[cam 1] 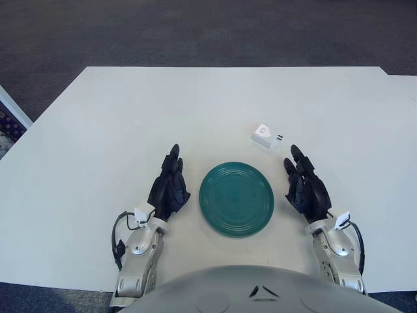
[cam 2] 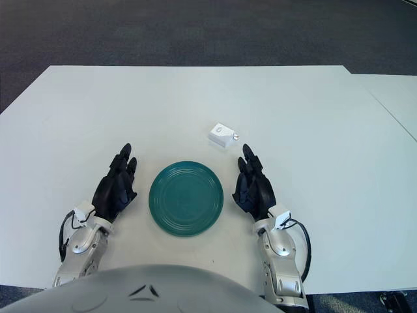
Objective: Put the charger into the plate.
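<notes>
A small white charger (cam 1: 262, 135) with metal prongs lies on the white table, just beyond the right rim of a round teal plate (cam 1: 236, 198). The plate holds nothing. My right hand (cam 1: 305, 187) shows to the right of the plate, fingers stretched forward and holding nothing, its fingertips (cam 1: 295, 152) a short way below and right of the charger. On the plate's left side my left hand (cam 1: 169, 188) shows with fingers relaxed and nothing in them.
The white table (cam 1: 130, 117) spreads wide around the plate. Its far edge (cam 1: 234, 67) meets dark carpet. A second table surface shows at the far right (cam 2: 397, 98). My own grey body fills the bottom edge.
</notes>
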Robot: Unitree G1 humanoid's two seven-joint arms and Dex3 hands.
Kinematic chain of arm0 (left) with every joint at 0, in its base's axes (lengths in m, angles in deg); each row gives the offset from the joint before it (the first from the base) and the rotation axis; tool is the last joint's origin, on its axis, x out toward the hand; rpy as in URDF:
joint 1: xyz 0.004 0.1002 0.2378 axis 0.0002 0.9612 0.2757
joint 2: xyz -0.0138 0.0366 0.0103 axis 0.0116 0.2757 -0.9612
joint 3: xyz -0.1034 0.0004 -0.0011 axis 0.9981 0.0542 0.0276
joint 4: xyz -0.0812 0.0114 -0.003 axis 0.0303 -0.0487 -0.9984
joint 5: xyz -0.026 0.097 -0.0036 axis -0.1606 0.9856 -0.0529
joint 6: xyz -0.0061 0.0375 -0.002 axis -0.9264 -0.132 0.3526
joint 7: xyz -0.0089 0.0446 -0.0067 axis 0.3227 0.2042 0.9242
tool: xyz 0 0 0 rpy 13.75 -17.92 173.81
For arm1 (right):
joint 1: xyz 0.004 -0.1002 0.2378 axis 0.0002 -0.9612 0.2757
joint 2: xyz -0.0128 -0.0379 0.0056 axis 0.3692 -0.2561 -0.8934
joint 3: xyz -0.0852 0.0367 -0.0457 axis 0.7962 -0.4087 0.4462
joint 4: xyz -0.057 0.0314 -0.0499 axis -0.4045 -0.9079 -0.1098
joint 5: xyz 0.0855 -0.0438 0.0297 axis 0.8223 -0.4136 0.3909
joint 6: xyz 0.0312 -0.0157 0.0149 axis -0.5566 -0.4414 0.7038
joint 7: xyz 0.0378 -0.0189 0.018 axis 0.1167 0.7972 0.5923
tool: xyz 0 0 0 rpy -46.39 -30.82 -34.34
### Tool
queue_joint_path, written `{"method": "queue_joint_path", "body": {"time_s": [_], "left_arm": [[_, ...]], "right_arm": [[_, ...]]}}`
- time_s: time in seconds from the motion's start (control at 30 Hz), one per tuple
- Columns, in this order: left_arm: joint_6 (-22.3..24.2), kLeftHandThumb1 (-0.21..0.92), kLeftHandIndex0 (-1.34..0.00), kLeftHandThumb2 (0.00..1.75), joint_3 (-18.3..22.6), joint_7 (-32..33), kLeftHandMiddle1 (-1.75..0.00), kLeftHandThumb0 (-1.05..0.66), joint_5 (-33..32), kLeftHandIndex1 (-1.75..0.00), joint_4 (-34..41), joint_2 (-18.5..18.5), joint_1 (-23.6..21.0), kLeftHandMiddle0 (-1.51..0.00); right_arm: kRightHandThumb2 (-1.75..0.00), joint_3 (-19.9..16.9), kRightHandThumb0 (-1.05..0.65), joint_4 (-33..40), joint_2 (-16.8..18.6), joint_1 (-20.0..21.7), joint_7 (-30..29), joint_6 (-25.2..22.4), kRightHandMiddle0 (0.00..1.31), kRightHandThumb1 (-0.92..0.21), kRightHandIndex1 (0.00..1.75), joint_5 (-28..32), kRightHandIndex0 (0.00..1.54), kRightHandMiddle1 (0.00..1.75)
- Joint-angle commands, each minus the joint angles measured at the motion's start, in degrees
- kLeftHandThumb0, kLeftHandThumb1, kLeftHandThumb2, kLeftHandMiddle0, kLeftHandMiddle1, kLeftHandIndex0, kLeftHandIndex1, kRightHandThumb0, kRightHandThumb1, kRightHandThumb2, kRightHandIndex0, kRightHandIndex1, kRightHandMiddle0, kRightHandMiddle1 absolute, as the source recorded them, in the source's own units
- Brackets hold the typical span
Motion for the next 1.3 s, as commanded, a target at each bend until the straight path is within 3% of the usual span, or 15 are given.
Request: {"method": "queue_joint_path", "body": {"time_s": [0.0, 0.2, 0.3, 0.43, 0.57, 0.67, 0.77, 1.0, 1.27], "left_arm": [[2.1, 0.92, 0.00, 0.89, 0.4, -0.7, 0.00, -1.05, -1.6, 0.00, 1.4, 0.5, 0.5, 0.00], [3.1, 0.92, 0.00, 0.91, 0.4, -0.8, 0.00, -1.05, -2.7, 0.00, 1.5, 0.3, 0.3, 0.00], [3.7, 0.92, 0.00, 0.91, 0.1, 0.1, 0.00, -1.05, -1.4, 0.00, 1.3, 0.1, 0.1, 0.00], [3.6, 0.92, 0.00, 0.92, -0.7, 1.0, 0.00, -1.05, 0.3, 0.00, 1.1, -0.5, 0.0, 0.00], [2.3, 0.92, 0.00, 0.93, -2.3, 1.4, 0.00, -1.05, 2.6, 0.00, 1.3, -0.8, 0.4, 0.00], [1.8, 0.92, 0.00, 0.95, -2.6, 2.0, 0.00, -1.05, 3.8, 0.00, 1.0, -1.0, 0.3, 0.00], [1.2, 0.92, 0.00, 0.95, -2.7, 2.5, 0.00, -1.05, 3.9, 0.00, 0.7, -1.5, 0.1, 0.00], [1.7, 0.92, 0.00, 0.95, -2.7, 1.4, 0.00, -1.05, 2.4, 0.00, -0.2, -1.9, -0.2, 0.00], [-0.7, 0.92, 0.00, 0.96, -3.6, 1.9, 0.00, -1.05, 3.4, 0.00, -1.4, -2.5, 0.3, 0.00]], "right_arm": [[-0.90, -5.2, -1.05, -1.3, -4.4, 4.1, -1.7, -2.9, 0.00, -0.92, 0.00, -0.9, 0.00, 0.00], [-0.85, -5.8, -1.05, -0.4, -7.7, 10.4, -5.5, -5.1, 0.00, -0.92, 0.00, -9.3, 0.00, 0.00], [-0.80, -4.7, -1.05, -2.0, -13.6, 17.8, -8.0, -5.8, 0.00, -0.92, 0.00, -19.3, 0.00, 0.00], [-0.75, -0.1, -1.05, -1.1, -15.6, 23.4, -11.4, -7.3, 0.00, -0.92, 0.00, -31.2, 0.00, 0.00], [-0.73, 8.7, -1.05, 5.3, -12.3, 31.7, -7.8, -17.8, 0.00, -0.92, 0.00, -43.1, 0.00, 0.00], [-0.74, 10.2, -1.05, 3.2, -15.9, 33.0, -3.6, -19.1, 0.00, -0.92, 0.00, -45.9, 0.00, 0.00], [-0.74, 12.6, -1.05, 1.3, -16.9, 34.6, -2.1, -20.2, 0.01, -0.92, 0.00, -49.4, 0.00, 0.00], [-0.79, 19.1, -1.05, -8.2, -15.5, 40.9, -1.9, -21.2, 0.01, -0.92, 0.00, -55.6, 0.00, 0.01], [-0.86, 21.8, -1.05, -13.5, -14.4, 43.3, -2.8, -20.8, 0.00, -0.92, 0.00, -56.5, 0.00, 0.00]]}}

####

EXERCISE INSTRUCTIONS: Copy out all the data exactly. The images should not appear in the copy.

RESULT OF THE EXERCISE:
[cam 1] 
[cam 2] 
Objective: Put the charger into the plate.
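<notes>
A small white charger (cam 1: 262, 135) with metal prongs lies on the white table, just beyond the right rim of a round teal plate (cam 1: 236, 198). The plate holds nothing. My right hand (cam 1: 305, 187) shows to the right of the plate, fingers stretched forward and holding nothing, its fingertips (cam 1: 295, 152) a short way below and right of the charger. On the plate's left side my left hand (cam 1: 169, 188) shows with fingers relaxed and nothing in them.
The white table (cam 1: 130, 117) spreads wide around the plate. Its far edge (cam 1: 234, 67) meets dark carpet. A second table surface shows at the far right (cam 2: 397, 98). My own grey body fills the bottom edge.
</notes>
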Robot: Unitree G1 humanoid's two seven-joint arms and Dex3 hands.
Kinematic chain of arm0 (left) with every joint at 0, in its base's axes (lengths in m, angles in deg); each row gives the offset from the joint before it (the first from the base) and the rotation axis; tool is the last joint's origin, on its axis, x out toward the hand; rpy as in URDF:
joint 1: xyz 0.004 0.1002 0.2378 axis 0.0002 0.9612 0.2757
joint 2: xyz -0.0138 0.0366 0.0103 axis 0.0116 0.2757 -0.9612
joint 3: xyz -0.1034 0.0004 -0.0011 axis 0.9981 0.0542 0.0276
joint 4: xyz -0.0812 0.0114 -0.003 axis 0.0303 -0.0487 -0.9984
joint 5: xyz -0.026 0.097 -0.0036 axis -0.1606 0.9856 -0.0529
joint 6: xyz -0.0061 0.0375 -0.002 axis -0.9264 -0.132 0.3526
joint 7: xyz -0.0089 0.0446 -0.0067 axis 0.3227 0.2042 0.9242
tool: xyz 0 0 0 rpy 13.75 -17.92 173.81
For arm1 (right):
joint 1: xyz 0.004 -0.1002 0.2378 axis 0.0002 -0.9612 0.2757
joint 2: xyz -0.0128 -0.0379 0.0056 axis 0.3692 -0.2561 -0.8934
joint 3: xyz -0.0852 0.0367 -0.0457 axis 0.7962 -0.4087 0.4462
joint 4: xyz -0.057 0.0314 -0.0499 axis -0.4045 -0.9079 -0.1098
joint 5: xyz 0.0855 -0.0438 0.0297 axis 0.8223 -0.4136 0.3909
joint 6: xyz 0.0312 -0.0157 0.0149 axis -0.5566 -0.4414 0.7038
joint 7: xyz 0.0378 -0.0189 0.018 axis 0.1167 0.7972 0.5923
tool: xyz 0 0 0 rpy -46.39 -30.82 -34.34
### Tool
queue_joint_path, written `{"method": "queue_joint_path", "body": {"time_s": [_], "left_arm": [[_, ...]], "right_arm": [[_, ...]]}}`
- time_s: time in seconds from the motion's start (control at 30 Hz), one per tuple
- Columns, in this order: left_arm: joint_6 (-22.3..24.2), kLeftHandThumb1 (-0.21..0.92), kLeftHandIndex0 (-1.34..0.00), kLeftHandThumb2 (0.00..1.75), joint_3 (-18.3..22.6), joint_7 (-32..33), kLeftHandMiddle1 (-1.75..0.00), kLeftHandThumb0 (-1.05..0.66), joint_5 (-33..32), kLeftHandIndex1 (-1.75..0.00), joint_4 (-34..41), joint_2 (-18.5..18.5), joint_1 (-23.6..21.0), kLeftHandMiddle0 (-1.51..0.00); right_arm: kRightHandThumb2 (-1.75..0.00), joint_3 (-19.9..16.9), kRightHandThumb0 (-1.05..0.65), joint_4 (-33..40), joint_2 (-16.8..18.6), joint_1 (-20.0..21.7), joint_7 (-30..29), joint_6 (-25.2..22.4), kRightHandMiddle0 (0.00..1.31), kRightHandThumb1 (-0.92..0.21), kRightHandIndex1 (0.00..1.75), joint_5 (-28..32), kRightHandIndex0 (0.00..1.54), kRightHandMiddle1 (0.00..1.75)
- Joint-angle commands, each minus the joint angles measured at the motion's start, in degrees
- kLeftHandThumb0, kLeftHandThumb1, kLeftHandThumb2, kLeftHandMiddle0, kLeftHandMiddle1, kLeftHandIndex0, kLeftHandIndex1, kRightHandThumb0, kRightHandThumb1, kRightHandThumb2, kRightHandIndex0, kRightHandIndex1, kRightHandMiddle0, kRightHandMiddle1 absolute, as the source recorded them, in the source's own units
- Brackets hold the typical span
Motion for the next 1.3 s, as commanded, a target at each bend until the straight path is within 3% of the usual span, or 15 are given.
Request: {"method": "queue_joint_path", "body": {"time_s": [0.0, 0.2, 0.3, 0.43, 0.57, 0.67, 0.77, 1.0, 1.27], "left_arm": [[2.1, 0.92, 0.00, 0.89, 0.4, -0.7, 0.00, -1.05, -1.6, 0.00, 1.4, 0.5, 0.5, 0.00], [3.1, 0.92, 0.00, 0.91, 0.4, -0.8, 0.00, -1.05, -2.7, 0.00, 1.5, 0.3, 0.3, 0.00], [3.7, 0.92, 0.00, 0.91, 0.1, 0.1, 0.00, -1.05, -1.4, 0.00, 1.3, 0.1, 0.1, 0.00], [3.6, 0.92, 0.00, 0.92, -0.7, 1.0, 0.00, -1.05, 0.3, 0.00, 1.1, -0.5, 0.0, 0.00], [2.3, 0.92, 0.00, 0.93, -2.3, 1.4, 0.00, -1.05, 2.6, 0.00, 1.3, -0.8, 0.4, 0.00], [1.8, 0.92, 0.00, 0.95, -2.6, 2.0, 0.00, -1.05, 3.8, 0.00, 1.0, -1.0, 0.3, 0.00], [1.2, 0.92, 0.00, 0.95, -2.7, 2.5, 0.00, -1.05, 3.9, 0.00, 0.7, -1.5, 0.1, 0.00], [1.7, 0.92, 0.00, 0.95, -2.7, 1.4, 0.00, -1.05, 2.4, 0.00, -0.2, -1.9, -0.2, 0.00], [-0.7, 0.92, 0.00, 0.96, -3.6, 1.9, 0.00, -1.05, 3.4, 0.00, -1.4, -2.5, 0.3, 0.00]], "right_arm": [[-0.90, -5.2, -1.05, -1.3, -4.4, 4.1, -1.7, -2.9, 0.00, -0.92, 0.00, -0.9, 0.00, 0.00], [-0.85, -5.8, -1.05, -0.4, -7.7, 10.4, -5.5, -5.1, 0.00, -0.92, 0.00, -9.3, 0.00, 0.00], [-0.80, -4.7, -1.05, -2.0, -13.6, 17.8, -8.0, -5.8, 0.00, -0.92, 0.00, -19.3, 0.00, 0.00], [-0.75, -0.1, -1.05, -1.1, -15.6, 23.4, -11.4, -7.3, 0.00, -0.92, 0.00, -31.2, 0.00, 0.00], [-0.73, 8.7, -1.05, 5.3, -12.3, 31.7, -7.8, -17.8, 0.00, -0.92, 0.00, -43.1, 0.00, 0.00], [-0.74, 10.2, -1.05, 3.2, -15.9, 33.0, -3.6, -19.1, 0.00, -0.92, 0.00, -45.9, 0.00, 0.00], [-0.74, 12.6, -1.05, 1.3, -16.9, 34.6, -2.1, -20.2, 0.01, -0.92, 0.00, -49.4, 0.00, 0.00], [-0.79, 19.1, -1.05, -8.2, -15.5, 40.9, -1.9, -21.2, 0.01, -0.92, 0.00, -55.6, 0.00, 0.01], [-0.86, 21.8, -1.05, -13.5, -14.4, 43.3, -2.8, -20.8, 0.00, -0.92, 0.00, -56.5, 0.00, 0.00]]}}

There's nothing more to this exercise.